• _EXERCISE DESCRIPTION_: Reproduce the records below exactly; the images should not appear.

• _INFORMATION PROVIDED_:
*****

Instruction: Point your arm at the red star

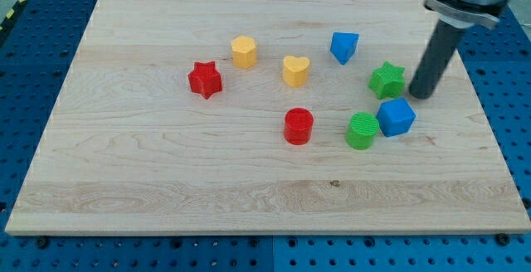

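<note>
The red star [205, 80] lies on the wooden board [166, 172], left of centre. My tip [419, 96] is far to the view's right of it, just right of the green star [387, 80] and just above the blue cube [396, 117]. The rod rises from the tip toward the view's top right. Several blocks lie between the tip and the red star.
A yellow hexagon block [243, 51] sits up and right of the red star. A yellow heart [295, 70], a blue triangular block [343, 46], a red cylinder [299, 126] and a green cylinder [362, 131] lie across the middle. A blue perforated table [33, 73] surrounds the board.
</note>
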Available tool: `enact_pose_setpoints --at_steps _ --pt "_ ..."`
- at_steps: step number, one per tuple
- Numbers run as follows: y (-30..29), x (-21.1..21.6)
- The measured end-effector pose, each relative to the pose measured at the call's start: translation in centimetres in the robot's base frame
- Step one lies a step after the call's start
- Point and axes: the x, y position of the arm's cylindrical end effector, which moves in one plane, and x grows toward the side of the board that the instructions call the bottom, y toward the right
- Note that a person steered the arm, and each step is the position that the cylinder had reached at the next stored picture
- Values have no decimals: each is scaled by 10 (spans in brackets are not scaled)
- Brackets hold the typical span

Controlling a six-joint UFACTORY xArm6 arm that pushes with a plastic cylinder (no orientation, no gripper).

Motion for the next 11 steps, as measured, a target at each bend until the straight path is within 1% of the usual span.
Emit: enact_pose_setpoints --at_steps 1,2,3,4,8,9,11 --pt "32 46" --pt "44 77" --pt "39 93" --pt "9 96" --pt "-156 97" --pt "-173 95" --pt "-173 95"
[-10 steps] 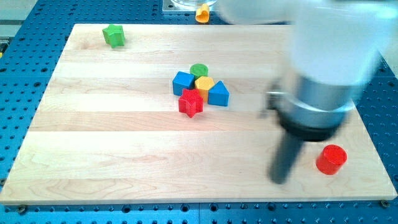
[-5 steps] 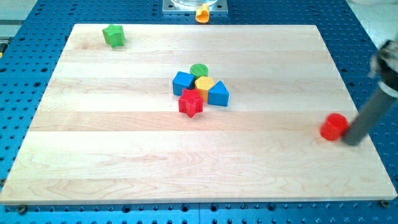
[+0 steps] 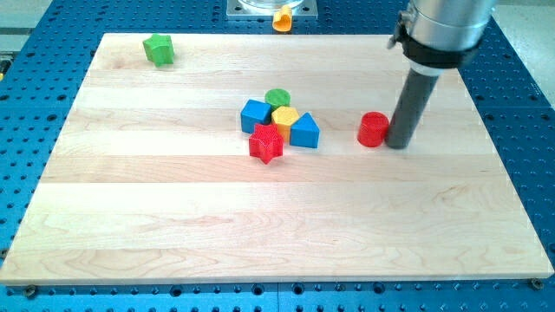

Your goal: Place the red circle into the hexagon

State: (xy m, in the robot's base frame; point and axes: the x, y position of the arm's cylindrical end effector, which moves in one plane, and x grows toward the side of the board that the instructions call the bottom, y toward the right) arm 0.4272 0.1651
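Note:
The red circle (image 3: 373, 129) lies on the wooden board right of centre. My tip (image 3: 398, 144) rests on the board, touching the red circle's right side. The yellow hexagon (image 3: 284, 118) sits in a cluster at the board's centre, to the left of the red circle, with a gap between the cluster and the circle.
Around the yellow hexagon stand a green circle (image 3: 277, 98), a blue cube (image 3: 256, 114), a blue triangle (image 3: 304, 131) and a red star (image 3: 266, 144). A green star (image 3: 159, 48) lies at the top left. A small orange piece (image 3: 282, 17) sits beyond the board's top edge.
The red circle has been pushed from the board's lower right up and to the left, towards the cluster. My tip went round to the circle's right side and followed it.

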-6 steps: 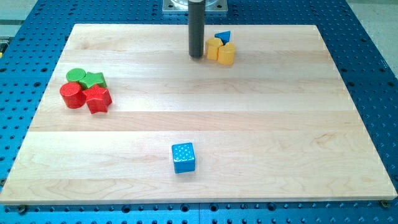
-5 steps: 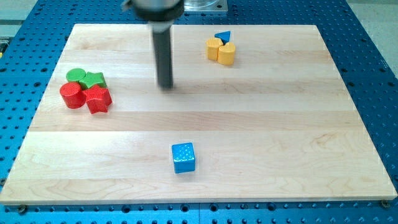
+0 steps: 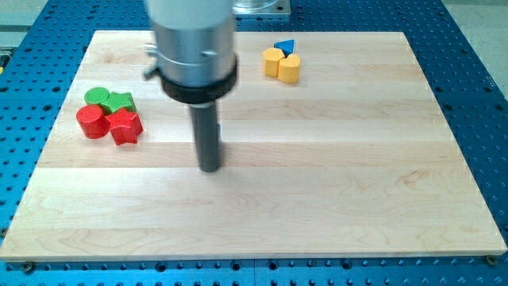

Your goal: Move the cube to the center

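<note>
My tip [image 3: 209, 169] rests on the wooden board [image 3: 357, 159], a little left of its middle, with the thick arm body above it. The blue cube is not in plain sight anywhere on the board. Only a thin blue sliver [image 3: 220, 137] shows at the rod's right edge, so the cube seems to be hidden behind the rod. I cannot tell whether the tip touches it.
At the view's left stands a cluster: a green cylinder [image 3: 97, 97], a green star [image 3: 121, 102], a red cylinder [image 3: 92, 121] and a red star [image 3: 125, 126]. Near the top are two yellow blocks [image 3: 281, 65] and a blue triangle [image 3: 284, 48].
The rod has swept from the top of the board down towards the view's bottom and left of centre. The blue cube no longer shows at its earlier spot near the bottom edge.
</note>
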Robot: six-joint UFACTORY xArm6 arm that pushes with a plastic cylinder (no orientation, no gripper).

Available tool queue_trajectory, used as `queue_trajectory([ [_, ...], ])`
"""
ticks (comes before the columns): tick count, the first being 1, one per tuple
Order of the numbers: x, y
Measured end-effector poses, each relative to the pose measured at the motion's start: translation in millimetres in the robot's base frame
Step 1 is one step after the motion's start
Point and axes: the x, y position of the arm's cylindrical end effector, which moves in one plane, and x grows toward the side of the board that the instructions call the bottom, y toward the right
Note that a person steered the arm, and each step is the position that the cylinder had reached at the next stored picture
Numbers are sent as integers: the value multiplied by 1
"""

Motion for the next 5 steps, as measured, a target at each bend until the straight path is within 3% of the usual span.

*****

• _PROBLEM SOLUTION_:
Instruction: Point your arm at the red star


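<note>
The red star [205, 80] lies on the wooden board [166, 172], left of centre. My tip [419, 96] is far to the view's right of it, just right of the green star [387, 80] and just above the blue cube [396, 117]. The rod rises from the tip toward the view's top right. Several blocks lie between the tip and the red star.
A yellow hexagon block [243, 51] sits up and right of the red star. A yellow heart [295, 70], a blue triangular block [343, 46], a red cylinder [299, 126] and a green cylinder [362, 131] lie across the middle. A blue perforated table [33, 73] surrounds the board.
</note>
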Available tool: `enact_pose_setpoints --at_steps _ --pt "_ ..."`
- at_steps: step number, one per tuple
- Numbers run as follows: y (-30..29), x (-21.1..21.6)
- The measured end-effector pose, each relative to the pose measured at the call's start: translation in centimetres in the robot's base frame
- Step one lies a step after the call's start
- Point and axes: the x, y position of the arm's cylindrical end effector, which moves in one plane, and x grows toward the side of the board that the instructions call the bottom, y toward the right
- Note that a person steered the arm, and each step is the position that the cylinder had reached at the next stored picture
- Values have no decimals: each is scaled by 10 (spans in brackets are not scaled)
- Brackets hold the typical span

Controlling a six-joint UFACTORY xArm6 arm that pushes with a plastic cylinder (no orientation, no gripper).

Motion for the next 11 steps, as measured, a target at each bend until the straight path is within 1% of the usual span.
Emit: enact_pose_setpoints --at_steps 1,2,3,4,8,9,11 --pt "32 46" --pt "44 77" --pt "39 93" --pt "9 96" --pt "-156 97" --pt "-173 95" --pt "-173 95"
[-10 steps] 
[-5 steps] 
[+0 steps] 

Your goal: Place the red circle into the hexagon

State: (xy m, in the robot's base frame; point and axes: the x, y position of the arm's cylindrical end effector, which moves in one plane, and x grows toward the side of the board that the instructions call the bottom, y toward the right) arm 0.4272 0.1651
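Note:
The red circle (image 3: 373, 129) lies on the wooden board right of centre. My tip (image 3: 398, 144) rests on the board, touching the red circle's right side. The yellow hexagon (image 3: 284, 118) sits in a cluster at the board's centre, to the left of the red circle, with a gap between the cluster and the circle.
Around the yellow hexagon stand a green circle (image 3: 277, 98), a blue cube (image 3: 256, 114), a blue triangle (image 3: 304, 131) and a red star (image 3: 266, 144). A green star (image 3: 159, 48) lies at the top left. A small orange piece (image 3: 282, 17) sits beyond the board's top edge.
The red circle has been pushed from the board's lower right up and to the left, towards the cluster. My tip went round to the circle's right side and followed it.
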
-6 steps: 
-5 steps: 
+0 steps: 

Your goal: Move the cube to the center

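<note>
My tip [image 3: 209, 169] rests on the wooden board [image 3: 357, 159], a little left of its middle, with the thick arm body above it. The blue cube is not in plain sight anywhere on the board. Only a thin blue sliver [image 3: 220, 137] shows at the rod's right edge, so the cube seems to be hidden behind the rod. I cannot tell whether the tip touches it.
At the view's left stands a cluster: a green cylinder [image 3: 97, 97], a green star [image 3: 121, 102], a red cylinder [image 3: 92, 121] and a red star [image 3: 125, 126]. Near the top are two yellow blocks [image 3: 281, 65] and a blue triangle [image 3: 284, 48].
The rod has swept from the top of the board down towards the view's bottom and left of centre. The blue cube no longer shows at its earlier spot near the bottom edge.
</note>
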Robot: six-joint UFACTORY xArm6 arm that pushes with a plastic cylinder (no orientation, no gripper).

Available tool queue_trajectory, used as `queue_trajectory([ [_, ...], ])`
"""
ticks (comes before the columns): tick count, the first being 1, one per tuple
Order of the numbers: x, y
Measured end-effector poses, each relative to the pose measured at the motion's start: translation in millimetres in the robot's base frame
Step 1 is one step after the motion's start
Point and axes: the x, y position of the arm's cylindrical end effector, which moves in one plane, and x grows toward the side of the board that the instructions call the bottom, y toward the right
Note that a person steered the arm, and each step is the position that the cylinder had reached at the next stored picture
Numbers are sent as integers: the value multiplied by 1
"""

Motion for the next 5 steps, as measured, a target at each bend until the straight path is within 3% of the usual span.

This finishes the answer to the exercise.